Embora grande parte das pessoas hoje sejam afiadas para denunciar as discrepâncias do mundo, poucas são capazes de reconhecer a sua própria responsabilidade nesta situação. No fundo pouquíssimas pessoas estariam verdadeiramente dispostas a abrir mão do seu conforto e comodidade em prol da vida humana. Pouquíssimos abririam mão da sua energia elétrica, do seu automóvel, do seu aquecedor a gás, seu telefone, ou de uma infinidade de outros objetos tecnológicos ou não, que constituem o fundamento da nossa sociedade, e que foram desenvolvidos as custas de muito sangue e destruição no passado. É muito fácil para nós desaprovarmos hoje o que foi feito no passado quando usufruímos sem pudor de tudo aquilo que eles até mataram para construir. Mas não estou pregando contra o progresso aqui. Também não estou propondo uma alternativa para o mundo. Estou pregando sim contra as pessoas que balançam a cabeça para aqueles que cometeram estes pecados no passado, achando-se melhores do que eles. A mesma coisa que foi feita pelos Fariseus na época de Cristo, quando disseram: "se estivessemos vivos no tempo de nossos pais jamais teríamos sido cúmplices seus no derramamento de sangue dos profetas..." (Mt 23). No fim eles acabaram por assassinar o maior dos profetas, o próprio Filho de Deus. Sim, não somos melhores do que aquele cardeal.
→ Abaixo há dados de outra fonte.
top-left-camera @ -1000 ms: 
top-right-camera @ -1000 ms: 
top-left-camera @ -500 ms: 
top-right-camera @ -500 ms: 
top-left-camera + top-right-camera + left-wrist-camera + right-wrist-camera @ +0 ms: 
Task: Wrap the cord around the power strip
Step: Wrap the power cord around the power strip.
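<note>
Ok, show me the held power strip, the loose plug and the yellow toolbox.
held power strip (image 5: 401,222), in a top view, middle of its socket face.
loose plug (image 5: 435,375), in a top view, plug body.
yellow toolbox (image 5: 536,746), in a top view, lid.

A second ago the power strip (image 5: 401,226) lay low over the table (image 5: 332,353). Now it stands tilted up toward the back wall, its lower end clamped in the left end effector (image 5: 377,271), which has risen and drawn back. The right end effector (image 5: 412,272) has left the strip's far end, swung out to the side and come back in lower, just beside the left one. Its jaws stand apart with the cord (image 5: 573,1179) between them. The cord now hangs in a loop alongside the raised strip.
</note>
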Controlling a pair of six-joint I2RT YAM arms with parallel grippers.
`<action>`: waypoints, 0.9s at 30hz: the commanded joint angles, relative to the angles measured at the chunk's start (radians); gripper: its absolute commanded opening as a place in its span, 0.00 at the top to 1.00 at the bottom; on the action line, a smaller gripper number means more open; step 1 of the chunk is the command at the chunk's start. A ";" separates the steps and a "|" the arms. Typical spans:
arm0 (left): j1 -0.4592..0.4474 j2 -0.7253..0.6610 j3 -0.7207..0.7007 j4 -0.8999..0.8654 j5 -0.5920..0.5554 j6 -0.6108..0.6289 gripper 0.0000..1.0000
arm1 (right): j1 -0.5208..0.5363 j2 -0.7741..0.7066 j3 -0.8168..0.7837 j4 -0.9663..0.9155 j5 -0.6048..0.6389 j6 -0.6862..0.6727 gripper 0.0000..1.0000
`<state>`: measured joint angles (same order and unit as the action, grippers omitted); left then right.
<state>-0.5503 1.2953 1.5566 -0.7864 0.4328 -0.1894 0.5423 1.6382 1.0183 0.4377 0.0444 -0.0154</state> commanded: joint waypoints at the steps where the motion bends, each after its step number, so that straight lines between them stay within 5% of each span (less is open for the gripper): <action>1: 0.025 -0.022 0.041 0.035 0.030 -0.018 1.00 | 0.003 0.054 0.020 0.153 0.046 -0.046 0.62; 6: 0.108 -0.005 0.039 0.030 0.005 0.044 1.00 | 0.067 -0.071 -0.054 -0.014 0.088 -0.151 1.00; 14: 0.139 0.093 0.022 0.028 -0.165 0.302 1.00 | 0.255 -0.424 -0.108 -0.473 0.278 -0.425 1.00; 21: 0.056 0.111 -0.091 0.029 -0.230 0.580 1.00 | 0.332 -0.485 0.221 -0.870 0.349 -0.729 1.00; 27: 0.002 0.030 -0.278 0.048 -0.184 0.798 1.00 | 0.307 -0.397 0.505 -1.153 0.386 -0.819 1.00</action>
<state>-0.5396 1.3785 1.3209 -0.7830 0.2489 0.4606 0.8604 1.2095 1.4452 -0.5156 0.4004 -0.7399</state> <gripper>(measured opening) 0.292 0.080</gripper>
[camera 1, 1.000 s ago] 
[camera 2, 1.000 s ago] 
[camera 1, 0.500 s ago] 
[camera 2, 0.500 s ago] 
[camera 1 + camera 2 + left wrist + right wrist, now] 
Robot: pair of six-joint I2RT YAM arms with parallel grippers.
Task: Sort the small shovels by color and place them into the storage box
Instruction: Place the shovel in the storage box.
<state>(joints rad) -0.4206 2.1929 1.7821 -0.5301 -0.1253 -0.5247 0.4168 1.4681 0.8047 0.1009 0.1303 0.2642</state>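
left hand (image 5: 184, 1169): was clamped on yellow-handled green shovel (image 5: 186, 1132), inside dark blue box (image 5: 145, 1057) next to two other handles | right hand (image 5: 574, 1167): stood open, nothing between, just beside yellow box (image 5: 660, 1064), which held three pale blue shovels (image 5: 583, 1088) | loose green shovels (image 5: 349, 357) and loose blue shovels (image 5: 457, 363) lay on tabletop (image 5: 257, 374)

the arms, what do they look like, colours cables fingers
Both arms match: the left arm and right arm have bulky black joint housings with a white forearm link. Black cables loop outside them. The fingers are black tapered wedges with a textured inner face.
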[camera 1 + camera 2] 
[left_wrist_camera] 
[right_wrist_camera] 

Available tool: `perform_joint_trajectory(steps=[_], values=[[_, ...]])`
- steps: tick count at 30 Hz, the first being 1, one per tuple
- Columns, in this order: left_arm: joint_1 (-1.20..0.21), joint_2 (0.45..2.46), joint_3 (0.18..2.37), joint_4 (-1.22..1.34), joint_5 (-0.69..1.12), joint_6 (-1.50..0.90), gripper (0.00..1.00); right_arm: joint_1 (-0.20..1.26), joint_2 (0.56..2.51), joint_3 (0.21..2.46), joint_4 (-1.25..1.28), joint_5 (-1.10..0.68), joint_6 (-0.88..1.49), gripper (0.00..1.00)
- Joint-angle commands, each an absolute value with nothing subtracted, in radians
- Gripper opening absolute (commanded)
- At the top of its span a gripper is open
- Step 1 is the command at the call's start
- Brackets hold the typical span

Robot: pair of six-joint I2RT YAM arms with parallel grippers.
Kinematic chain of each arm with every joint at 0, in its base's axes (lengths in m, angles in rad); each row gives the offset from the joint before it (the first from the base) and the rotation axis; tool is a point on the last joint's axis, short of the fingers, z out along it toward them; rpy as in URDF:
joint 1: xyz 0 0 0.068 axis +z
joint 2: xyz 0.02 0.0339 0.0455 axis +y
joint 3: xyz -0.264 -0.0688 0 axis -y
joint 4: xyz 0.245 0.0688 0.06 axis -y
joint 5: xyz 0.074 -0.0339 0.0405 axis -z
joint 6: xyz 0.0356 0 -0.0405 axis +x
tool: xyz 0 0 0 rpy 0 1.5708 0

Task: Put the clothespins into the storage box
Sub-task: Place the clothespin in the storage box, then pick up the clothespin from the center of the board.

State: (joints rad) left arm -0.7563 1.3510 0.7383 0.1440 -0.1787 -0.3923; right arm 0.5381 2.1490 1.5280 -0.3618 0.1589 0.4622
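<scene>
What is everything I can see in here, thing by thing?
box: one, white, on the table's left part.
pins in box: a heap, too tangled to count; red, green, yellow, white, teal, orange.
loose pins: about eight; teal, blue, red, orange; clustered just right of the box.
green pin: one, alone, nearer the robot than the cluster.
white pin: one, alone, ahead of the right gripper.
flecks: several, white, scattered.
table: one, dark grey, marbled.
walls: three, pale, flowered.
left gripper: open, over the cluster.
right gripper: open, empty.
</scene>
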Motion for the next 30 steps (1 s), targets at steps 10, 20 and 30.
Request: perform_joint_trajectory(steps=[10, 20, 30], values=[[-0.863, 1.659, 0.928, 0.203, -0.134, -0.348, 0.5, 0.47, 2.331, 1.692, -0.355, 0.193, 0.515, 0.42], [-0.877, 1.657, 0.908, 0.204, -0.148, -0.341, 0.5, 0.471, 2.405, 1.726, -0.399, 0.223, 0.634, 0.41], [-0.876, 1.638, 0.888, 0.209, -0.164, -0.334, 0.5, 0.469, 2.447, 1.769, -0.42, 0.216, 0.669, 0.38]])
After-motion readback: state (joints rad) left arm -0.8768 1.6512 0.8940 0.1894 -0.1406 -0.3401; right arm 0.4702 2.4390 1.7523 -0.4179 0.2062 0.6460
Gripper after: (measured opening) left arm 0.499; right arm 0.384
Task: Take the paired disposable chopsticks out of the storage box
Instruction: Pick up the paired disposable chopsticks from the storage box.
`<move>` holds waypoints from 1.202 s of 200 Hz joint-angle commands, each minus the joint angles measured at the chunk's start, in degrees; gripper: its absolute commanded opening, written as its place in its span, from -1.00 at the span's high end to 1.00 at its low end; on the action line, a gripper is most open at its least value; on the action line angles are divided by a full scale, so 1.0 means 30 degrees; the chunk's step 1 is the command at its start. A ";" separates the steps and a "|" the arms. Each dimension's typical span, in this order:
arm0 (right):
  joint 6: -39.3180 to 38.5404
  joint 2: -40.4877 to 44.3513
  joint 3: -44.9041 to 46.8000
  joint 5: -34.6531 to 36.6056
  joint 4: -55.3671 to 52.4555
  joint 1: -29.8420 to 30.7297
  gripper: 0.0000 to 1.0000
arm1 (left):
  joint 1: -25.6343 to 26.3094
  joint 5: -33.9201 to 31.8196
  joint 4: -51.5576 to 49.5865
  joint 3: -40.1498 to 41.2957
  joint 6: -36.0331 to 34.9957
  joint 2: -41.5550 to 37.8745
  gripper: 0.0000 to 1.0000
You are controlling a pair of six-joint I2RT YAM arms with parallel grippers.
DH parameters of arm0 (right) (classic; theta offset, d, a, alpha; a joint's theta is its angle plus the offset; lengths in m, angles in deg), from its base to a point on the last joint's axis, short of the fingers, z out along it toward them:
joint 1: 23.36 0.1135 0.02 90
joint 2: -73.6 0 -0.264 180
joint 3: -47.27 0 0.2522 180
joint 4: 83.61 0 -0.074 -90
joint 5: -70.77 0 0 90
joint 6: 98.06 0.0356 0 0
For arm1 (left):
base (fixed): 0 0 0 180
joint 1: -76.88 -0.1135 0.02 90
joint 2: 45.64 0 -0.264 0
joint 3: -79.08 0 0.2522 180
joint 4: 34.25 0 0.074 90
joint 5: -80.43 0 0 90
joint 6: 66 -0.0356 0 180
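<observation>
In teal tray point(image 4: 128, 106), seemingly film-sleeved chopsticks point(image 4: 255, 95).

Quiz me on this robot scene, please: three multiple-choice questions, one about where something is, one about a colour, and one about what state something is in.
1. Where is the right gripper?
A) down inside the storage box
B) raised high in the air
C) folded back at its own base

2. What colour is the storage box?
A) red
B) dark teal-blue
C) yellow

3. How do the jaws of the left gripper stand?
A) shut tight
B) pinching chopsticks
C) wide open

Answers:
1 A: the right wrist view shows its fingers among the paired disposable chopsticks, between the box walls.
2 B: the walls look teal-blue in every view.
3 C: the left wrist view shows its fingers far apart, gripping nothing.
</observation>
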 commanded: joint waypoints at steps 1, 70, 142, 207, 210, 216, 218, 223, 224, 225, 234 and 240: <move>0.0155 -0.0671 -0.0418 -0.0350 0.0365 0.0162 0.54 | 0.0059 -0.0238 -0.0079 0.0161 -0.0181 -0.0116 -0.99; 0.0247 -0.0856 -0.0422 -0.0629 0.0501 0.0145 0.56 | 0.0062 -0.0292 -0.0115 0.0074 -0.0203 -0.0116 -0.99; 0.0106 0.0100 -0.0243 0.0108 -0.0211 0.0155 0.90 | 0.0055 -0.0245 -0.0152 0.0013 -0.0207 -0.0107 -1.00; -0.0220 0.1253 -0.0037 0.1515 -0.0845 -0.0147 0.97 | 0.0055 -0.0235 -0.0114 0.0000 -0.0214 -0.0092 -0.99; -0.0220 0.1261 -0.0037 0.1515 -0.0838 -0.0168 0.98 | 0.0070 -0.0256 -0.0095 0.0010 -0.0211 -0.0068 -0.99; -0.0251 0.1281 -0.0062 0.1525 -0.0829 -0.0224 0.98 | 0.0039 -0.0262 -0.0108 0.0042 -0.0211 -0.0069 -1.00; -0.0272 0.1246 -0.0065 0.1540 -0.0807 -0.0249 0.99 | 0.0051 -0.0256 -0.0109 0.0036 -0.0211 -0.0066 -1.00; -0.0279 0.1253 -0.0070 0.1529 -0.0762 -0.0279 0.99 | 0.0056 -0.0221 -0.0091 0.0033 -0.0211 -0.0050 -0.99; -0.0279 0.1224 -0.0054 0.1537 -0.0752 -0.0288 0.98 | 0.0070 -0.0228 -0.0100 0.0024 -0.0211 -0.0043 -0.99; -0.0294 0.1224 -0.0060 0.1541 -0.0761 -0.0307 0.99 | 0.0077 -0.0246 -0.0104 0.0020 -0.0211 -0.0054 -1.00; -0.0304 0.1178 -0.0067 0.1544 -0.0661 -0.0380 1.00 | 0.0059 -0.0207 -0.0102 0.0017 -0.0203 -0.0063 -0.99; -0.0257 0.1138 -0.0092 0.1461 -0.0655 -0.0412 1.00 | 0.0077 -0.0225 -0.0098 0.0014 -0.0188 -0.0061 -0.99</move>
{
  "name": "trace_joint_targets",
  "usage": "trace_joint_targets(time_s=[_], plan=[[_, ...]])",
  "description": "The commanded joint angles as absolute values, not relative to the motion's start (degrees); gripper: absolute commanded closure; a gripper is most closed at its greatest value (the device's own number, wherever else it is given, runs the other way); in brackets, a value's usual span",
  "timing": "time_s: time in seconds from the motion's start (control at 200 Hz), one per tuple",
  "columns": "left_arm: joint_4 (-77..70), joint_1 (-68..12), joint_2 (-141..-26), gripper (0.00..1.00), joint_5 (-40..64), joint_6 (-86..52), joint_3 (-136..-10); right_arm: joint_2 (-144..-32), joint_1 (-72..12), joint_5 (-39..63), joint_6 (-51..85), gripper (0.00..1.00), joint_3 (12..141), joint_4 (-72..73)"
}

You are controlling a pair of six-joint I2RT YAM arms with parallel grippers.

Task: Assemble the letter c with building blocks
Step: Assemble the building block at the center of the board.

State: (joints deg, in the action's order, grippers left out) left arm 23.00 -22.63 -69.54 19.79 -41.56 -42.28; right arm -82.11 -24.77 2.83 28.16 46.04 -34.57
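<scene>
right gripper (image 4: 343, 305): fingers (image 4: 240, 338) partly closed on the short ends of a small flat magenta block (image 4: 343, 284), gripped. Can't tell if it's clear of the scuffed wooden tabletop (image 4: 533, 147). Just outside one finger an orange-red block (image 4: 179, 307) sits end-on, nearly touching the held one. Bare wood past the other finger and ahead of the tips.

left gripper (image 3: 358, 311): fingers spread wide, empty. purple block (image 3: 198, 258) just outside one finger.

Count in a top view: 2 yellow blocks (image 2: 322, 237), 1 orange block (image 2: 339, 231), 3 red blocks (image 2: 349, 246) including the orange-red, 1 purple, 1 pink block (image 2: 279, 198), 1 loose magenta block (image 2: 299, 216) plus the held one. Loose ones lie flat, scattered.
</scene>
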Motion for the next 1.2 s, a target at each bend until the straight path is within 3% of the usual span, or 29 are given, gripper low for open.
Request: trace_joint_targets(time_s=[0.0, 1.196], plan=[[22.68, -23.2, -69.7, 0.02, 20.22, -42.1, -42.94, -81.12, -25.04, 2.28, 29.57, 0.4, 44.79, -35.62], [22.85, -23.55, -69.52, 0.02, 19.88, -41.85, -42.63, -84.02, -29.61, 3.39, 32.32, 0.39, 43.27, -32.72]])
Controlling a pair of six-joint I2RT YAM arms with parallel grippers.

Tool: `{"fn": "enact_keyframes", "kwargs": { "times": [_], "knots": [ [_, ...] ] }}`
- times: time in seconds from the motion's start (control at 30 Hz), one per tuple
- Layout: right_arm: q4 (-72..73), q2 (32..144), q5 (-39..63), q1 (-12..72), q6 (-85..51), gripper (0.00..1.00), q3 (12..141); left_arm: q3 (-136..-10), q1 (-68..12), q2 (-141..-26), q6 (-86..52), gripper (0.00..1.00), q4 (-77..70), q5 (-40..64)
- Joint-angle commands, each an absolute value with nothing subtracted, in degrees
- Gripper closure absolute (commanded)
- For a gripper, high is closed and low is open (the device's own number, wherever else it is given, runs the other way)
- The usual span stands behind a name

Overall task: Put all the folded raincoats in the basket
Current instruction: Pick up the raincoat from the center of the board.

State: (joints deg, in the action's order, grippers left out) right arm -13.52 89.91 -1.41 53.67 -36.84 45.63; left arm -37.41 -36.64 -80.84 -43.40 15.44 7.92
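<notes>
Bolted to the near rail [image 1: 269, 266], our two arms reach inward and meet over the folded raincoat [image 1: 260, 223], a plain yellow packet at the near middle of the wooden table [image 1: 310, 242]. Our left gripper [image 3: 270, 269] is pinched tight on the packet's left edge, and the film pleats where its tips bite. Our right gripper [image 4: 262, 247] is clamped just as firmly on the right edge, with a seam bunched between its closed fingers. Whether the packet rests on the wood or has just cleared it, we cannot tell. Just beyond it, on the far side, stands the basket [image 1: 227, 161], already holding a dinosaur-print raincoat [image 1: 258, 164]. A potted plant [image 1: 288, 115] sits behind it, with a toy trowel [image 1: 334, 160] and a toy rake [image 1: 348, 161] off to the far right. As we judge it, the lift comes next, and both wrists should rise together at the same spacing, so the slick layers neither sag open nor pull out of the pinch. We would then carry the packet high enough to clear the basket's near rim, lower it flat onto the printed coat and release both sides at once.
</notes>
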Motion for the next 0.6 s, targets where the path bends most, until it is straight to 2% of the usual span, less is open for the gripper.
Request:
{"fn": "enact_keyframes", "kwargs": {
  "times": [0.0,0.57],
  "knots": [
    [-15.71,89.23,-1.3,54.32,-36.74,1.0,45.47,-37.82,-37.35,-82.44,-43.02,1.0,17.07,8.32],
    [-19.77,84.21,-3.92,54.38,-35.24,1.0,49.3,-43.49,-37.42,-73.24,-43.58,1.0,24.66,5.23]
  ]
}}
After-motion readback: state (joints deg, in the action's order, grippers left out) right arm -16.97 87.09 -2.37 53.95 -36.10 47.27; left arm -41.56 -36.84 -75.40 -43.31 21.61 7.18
Depois de refletir sobre este filme não consigo deixar de pensar num verso de Graham Greene: "Ser humano também é um dever". Este verso, embora pequeno, expressa uma grande síntese."Humano" não é apenas uma característica com a qual todos nascemos. É também um dever. É um alvo a ser atingido. Com destreza magnifica este gigante da literatura ressalta a responsabilidade de todos nós ao transformar em "objetivo" aquilo que diríamos que é inevitável como ponto de partida:

"Nascemos humanos, mas isso não basta: temos também que chegar a sê-lo”.